ANIMAL RIGHTS WATCH
News, Information, and Knowledge Resources

Canada is a go-to source of horse meat. These activists are trying to change that.

The live horse trade represents $20 million in sales for Canadian shippers. Frozen horse meat exports is worth $49 million in 2018. The top importers: Japan, the U.S. and France.

ADRIENNE TANNER: Shannon Mann sat in the woods, well supplied with food, toilet paper and her video camera, waiting for the trucks to pick up horses bound for slaughterhouses in Asia, where their meat is considered a delicacy. She had combed the Alberta countryside using Google Earth to locate the horse feedlot, two hours south of Calgary. From her hiding spot, Mann, an equestrian turned animal rights activist, watched the gates for eight hours until the trucks arrived. By then, she was accustomed to long stakeouts…

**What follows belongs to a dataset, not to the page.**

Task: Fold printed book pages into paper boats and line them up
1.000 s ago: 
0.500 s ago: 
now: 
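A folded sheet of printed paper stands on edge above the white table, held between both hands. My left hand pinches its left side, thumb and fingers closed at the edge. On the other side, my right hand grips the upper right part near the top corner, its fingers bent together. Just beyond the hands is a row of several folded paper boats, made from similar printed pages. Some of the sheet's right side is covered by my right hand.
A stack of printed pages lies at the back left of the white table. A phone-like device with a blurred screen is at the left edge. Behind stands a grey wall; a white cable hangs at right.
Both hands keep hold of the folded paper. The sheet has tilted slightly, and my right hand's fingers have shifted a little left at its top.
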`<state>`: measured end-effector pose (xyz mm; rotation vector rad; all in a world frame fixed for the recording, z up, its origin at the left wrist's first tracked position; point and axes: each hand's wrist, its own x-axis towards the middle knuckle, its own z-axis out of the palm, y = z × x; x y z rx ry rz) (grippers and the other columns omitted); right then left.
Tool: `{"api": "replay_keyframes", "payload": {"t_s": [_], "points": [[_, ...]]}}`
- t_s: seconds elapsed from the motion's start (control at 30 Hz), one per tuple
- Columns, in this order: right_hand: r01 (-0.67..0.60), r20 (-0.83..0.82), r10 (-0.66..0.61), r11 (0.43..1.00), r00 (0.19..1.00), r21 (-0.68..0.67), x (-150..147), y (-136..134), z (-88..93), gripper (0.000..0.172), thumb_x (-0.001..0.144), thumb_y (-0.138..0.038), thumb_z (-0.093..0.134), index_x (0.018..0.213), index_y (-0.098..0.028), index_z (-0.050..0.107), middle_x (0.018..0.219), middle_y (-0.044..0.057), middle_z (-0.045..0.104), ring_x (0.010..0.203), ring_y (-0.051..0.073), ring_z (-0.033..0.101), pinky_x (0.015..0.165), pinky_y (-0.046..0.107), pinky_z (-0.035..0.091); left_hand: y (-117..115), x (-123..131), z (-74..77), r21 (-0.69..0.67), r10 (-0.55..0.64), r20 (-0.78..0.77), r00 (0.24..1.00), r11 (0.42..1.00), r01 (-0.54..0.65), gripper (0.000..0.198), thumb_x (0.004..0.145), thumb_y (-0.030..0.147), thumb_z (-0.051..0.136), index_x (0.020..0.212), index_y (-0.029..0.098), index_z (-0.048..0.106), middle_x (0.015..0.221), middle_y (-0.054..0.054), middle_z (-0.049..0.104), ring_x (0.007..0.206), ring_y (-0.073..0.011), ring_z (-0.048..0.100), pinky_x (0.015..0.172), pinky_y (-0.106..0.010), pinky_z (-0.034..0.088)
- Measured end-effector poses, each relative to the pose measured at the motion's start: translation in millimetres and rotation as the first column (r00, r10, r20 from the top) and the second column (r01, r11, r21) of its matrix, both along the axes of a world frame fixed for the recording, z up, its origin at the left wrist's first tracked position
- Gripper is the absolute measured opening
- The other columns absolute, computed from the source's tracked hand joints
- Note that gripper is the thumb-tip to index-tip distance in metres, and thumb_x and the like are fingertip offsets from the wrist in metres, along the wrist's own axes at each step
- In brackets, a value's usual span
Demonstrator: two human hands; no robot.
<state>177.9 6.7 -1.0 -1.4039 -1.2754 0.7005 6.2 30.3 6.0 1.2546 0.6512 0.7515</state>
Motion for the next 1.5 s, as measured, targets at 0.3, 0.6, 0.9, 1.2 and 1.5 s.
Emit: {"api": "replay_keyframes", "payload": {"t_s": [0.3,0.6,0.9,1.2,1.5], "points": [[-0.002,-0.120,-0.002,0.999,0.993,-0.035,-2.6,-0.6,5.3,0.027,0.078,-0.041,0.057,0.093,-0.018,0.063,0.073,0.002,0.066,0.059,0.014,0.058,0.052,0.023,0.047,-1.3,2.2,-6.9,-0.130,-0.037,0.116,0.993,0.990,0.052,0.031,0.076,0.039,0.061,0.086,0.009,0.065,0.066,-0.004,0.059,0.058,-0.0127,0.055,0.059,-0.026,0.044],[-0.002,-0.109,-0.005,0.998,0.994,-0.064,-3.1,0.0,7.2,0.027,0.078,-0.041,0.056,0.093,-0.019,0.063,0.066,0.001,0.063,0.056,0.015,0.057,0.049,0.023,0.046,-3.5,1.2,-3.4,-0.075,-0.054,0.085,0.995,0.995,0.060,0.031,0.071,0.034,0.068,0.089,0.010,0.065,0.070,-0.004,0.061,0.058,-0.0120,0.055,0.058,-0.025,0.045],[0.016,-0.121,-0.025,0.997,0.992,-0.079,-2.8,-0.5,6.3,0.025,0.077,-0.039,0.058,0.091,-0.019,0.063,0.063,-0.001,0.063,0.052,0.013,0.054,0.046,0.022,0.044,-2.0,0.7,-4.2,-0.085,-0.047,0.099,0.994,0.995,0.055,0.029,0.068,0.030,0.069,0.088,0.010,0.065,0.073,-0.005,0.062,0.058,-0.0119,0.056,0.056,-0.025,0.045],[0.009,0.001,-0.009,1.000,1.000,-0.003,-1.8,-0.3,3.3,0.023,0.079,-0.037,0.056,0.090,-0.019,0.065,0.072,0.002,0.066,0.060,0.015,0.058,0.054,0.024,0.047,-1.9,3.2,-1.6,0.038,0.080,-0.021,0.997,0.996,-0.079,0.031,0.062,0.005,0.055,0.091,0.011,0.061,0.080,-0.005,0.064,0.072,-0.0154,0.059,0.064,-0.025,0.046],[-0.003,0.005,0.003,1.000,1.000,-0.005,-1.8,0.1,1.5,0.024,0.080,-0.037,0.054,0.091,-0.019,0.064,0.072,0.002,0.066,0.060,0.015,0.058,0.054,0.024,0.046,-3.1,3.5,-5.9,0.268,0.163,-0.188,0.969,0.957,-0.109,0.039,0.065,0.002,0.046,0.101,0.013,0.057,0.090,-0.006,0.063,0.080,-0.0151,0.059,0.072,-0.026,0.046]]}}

She condensed her footage into a three-minute YouTube video and in 2012 gave it to Sinikka Crosland at the Canadian Horse Defence Coalition, an animal rights group lobbying to stop the slaughter of horses. Here, thought Crosland, was the perfect opportunity to raise awareness for their cause. The footage circulated among activists for years, building support for a court case that is now drawing unwelcome attention to Canada’s role in the horsemeat market—a trade activists in the United States succeeded in shutting down more than a decade ago.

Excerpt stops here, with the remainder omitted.